- _What you have to do_: Lines below that include "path" are the answer; copy each one.

[Stored records]
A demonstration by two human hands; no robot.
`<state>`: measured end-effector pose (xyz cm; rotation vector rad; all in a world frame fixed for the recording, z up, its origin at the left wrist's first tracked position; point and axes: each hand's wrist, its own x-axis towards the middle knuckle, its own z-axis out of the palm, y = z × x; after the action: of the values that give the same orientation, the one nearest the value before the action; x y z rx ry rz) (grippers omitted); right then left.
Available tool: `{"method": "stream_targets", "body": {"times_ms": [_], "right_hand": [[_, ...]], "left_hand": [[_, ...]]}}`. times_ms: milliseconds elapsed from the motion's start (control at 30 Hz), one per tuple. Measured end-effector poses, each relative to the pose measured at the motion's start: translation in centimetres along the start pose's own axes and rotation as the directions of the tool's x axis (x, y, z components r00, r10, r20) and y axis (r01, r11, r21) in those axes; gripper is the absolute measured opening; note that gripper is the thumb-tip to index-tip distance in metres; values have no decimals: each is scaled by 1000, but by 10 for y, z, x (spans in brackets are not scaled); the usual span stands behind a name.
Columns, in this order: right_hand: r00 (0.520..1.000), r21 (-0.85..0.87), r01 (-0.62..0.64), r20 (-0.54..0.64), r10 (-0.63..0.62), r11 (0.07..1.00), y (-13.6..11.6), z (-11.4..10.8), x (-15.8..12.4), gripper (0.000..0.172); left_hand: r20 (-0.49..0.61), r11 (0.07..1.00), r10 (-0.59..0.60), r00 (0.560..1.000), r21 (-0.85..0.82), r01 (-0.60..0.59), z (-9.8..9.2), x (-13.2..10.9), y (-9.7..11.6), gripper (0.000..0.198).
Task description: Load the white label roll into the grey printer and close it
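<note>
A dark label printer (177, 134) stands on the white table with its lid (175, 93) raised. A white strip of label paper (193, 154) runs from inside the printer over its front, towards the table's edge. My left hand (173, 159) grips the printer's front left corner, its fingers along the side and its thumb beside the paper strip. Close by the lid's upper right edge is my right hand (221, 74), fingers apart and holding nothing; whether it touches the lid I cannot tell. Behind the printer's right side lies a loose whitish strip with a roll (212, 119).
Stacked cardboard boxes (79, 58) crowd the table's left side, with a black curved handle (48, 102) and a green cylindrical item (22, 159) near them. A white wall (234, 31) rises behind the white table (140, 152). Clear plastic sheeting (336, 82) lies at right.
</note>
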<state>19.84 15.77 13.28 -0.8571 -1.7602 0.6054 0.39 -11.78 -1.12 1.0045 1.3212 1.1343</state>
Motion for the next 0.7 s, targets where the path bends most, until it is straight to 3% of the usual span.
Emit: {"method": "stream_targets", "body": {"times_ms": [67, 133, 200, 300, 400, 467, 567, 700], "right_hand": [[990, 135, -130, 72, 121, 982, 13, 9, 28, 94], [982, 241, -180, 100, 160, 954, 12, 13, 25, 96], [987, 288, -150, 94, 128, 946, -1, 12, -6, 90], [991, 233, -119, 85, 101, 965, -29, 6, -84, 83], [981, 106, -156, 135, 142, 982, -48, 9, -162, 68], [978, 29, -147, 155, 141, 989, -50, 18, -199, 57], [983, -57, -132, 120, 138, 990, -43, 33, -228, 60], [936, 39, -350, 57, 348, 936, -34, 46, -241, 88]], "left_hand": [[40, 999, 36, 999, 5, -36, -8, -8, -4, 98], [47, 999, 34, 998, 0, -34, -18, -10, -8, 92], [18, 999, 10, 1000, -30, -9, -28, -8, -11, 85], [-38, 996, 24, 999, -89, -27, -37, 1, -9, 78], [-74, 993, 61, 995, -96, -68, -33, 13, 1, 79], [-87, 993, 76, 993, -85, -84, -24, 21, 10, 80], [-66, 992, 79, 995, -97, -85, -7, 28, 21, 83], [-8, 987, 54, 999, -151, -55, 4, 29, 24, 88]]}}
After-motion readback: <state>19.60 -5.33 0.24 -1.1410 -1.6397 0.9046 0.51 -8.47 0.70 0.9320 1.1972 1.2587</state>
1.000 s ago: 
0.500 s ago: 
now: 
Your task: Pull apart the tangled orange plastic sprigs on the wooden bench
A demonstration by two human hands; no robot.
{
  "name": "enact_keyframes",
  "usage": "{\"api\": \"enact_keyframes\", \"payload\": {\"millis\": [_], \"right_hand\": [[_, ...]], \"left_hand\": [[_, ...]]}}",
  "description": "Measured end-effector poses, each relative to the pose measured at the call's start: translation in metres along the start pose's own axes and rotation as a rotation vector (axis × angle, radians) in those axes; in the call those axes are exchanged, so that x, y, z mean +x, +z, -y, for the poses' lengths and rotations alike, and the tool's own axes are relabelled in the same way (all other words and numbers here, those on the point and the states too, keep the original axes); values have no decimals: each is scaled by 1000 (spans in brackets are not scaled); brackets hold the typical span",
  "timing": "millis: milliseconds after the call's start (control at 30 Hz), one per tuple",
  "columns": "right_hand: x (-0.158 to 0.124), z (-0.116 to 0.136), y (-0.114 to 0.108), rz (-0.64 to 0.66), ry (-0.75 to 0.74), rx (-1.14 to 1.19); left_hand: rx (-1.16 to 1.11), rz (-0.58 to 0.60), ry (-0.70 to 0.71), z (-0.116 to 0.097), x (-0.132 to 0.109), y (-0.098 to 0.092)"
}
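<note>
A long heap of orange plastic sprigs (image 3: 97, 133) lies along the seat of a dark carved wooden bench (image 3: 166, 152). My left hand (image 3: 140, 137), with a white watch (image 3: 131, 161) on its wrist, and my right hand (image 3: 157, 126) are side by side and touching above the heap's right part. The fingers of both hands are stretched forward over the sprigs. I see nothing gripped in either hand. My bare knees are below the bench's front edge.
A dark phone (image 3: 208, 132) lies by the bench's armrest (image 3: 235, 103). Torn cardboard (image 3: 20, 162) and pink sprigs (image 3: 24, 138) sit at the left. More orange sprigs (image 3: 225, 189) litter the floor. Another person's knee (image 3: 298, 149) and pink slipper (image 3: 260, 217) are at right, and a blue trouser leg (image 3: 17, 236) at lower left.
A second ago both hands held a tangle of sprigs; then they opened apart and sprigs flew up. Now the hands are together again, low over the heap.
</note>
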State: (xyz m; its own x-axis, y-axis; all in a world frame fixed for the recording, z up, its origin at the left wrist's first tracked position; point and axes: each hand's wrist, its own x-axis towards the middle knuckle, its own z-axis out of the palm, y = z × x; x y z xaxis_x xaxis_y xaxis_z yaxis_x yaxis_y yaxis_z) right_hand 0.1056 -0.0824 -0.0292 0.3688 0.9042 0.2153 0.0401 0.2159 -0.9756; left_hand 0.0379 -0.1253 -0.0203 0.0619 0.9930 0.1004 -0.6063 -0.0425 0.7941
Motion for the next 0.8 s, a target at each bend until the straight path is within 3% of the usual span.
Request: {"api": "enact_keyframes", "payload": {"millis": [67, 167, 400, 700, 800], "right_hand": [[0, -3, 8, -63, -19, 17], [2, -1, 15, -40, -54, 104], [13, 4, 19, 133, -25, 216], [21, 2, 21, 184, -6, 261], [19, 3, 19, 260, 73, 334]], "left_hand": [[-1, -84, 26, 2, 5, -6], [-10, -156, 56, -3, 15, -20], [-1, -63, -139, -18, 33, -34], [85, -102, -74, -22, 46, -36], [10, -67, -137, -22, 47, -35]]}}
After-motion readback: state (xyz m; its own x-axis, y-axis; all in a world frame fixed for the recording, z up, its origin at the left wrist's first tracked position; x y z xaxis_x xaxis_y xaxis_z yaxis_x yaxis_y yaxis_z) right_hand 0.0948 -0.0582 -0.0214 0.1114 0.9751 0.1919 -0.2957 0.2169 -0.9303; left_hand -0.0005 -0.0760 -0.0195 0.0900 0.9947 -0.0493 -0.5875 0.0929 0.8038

- _Answer box_:
Motion for the next 0.7 s, targets where the path bends most, until it is straight to 3% of the usual span.
Motion for the next 0.8 s, a target at each bend until the straight path is within 3% of the usual span.

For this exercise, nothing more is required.